‘Well, there might be something in that. Leave it with me, Richard. I’ll make some calls.’
‘Thanks. But we’ll need an answer by the morning. She can’t stay here longer than tonight. We all have to clear out of here as soon as we can.’
‘What a marvellous screenplay this would make.’
‘Yes, Peregrine. Goodnight.’
‘Right.’
Allyson climbed back into the car and looked through the windscreen for a long time, her hands cupped round the cardboard coffee cup, before speaking again.
‘Did you call Richard?’ asked Emma.
‘Yeah. Told him to expect you back. He’s going to take care of you.’
‘What does that mean? Take care of me?’
Allyson shrugged. ‘He’s all right, is Rich. He’ll think of something. Hey, don’t look so …’
She put down the coffee, placed a hand on Emma’s thigh and squeezed it tight.
‘I want to come with you.’
‘You can’t.’
‘When will I see you again?’
‘I don’t know. One fine day. Somewhere over the rainbow. Oh, love, don’t cry.’
‘I don’t want you to go. Come with me. We can both make a run for it. Thelma and Louise.’
‘You’re an old romantic, Em, aren’t you? No, sweetheart. They won’t come after you but they’d come after me. I ain’t got nowhere to hide from McKenna, except prison, and I’ll take that. Prison’s not that bad.’
‘You’ve been there before?’
‘Yeah, didn’t I ever tell you? Problem child, I was. Spent a lot of my teens in and out of the slammer. Girls don’t go as bad as me without a bit of help from their criminal friends. I didn’t just wake up one day and think, I know, I’ll get involved in organised crime. By the time you realise what you’ve let yourself in for, you’re already in it up to your neck.’
‘Is it really too late?’
‘Believe me, darling, if I could turn back the clock … But there’s no use thinking like that. I am what I am. I ain’t proud of myself. But I’m proud of you, and of having a girl like you. I know I’m going to prison and the one thing that’ll make it bearable for me is if I know you’re all right. So be all right, Em. For me.’
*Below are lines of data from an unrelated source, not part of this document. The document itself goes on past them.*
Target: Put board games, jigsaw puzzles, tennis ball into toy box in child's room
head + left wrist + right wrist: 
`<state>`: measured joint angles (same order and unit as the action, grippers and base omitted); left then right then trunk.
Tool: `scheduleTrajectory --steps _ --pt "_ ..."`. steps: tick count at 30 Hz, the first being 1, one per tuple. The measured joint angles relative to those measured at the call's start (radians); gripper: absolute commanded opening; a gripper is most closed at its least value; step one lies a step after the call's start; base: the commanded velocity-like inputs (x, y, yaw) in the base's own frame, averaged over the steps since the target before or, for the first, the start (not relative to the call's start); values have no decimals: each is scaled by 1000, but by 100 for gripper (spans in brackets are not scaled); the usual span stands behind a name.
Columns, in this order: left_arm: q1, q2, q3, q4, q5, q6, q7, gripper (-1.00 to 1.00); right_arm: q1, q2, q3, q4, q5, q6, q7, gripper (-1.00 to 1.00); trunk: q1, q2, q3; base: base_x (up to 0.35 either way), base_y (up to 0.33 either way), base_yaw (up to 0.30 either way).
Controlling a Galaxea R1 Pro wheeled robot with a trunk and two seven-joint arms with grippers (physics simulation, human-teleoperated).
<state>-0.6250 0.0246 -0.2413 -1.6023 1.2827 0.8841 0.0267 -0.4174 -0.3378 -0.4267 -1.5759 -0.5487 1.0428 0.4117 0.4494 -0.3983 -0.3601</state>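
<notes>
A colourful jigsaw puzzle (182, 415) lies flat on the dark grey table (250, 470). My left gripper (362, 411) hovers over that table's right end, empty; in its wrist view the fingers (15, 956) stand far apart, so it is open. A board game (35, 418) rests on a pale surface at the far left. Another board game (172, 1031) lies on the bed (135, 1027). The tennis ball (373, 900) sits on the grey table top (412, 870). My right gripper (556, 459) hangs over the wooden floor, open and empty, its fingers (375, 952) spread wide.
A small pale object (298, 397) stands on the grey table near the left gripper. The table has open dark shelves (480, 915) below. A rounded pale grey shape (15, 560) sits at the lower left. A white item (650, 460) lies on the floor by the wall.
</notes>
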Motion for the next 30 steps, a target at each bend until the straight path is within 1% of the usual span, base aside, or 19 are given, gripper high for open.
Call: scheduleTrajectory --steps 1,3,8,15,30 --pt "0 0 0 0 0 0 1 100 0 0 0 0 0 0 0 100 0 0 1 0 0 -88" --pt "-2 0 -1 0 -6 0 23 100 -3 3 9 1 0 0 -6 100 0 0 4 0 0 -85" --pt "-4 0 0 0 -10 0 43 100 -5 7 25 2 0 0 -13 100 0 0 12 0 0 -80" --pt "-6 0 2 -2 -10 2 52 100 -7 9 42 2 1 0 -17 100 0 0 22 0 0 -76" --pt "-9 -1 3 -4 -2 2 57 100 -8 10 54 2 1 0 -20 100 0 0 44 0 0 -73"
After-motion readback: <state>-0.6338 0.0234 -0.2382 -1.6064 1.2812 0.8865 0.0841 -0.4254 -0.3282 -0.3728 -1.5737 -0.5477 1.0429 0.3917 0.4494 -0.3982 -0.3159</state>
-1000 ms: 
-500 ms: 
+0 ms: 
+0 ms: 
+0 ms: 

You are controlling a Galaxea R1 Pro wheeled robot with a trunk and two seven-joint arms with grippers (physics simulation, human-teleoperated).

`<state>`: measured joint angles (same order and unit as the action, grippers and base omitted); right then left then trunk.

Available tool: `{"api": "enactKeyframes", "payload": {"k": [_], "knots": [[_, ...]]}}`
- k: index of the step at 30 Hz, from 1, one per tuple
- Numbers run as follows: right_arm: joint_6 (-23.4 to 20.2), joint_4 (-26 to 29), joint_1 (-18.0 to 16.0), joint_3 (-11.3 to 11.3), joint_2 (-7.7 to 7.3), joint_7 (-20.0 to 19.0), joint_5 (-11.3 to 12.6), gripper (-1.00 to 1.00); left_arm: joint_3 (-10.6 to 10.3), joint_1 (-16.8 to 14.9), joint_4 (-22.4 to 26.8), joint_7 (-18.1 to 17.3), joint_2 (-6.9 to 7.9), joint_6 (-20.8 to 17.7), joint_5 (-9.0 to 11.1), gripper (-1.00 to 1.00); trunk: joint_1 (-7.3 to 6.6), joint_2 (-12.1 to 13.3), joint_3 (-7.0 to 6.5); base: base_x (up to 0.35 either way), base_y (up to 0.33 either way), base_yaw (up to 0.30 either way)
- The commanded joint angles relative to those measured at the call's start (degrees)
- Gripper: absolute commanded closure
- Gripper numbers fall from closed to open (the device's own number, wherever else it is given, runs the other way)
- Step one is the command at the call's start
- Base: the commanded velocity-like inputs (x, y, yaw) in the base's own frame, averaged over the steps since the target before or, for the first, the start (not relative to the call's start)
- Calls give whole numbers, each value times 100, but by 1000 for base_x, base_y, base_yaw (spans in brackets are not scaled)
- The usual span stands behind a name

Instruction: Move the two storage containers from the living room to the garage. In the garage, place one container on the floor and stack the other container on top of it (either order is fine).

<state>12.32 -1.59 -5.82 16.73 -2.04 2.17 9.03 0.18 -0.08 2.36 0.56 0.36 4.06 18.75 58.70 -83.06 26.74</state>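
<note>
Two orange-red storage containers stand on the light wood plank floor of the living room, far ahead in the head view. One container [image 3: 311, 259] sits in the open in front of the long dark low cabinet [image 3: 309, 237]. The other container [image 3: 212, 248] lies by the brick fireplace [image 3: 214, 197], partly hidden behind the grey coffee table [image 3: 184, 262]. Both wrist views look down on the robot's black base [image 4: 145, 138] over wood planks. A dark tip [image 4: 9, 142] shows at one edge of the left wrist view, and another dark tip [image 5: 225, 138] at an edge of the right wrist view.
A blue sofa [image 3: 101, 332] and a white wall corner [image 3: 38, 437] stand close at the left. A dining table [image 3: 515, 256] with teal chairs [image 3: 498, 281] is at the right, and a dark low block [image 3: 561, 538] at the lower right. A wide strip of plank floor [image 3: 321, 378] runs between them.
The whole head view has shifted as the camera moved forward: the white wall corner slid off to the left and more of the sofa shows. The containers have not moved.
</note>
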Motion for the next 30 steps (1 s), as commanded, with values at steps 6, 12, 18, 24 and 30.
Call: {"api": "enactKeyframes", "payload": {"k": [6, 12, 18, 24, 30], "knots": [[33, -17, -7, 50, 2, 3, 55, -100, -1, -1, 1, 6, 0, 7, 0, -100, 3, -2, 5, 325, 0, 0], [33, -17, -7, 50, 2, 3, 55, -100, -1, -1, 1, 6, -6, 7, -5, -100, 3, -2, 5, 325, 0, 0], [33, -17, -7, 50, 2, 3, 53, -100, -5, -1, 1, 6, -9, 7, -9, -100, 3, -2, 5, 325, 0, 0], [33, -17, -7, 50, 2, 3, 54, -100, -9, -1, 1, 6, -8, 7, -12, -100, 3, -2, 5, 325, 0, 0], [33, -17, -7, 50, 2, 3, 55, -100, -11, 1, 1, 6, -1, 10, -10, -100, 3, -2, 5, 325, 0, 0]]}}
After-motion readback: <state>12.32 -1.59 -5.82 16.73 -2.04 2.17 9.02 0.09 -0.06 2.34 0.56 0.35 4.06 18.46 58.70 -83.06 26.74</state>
‘I love you,’ she whispered, tears raining from her eyes.
‘I know. I love you too.’
The coffee was kicked over in the course of the kiss that followed, soaking the passenger footwell.
When Allyson left the car again, her shoes were wet and squelchy.
‘Go,’ she said, gesturing violently towards the access road to the motorway.
Emma wound down the window.
‘I don’t know if I can,’ she said desperately.
‘Listen, girl.’ Allyson leant in at the window and spoke firmly and deliberately. ‘Next time I see you – and there will be a next time, and it’ll be sooner than you think – I’m going to take your knickers down and give you the spanking of your life. So think about that. Think a
bout it every night, darling. I know I will. Now go, or I’ll drag you in the coffee shop and do it right there.’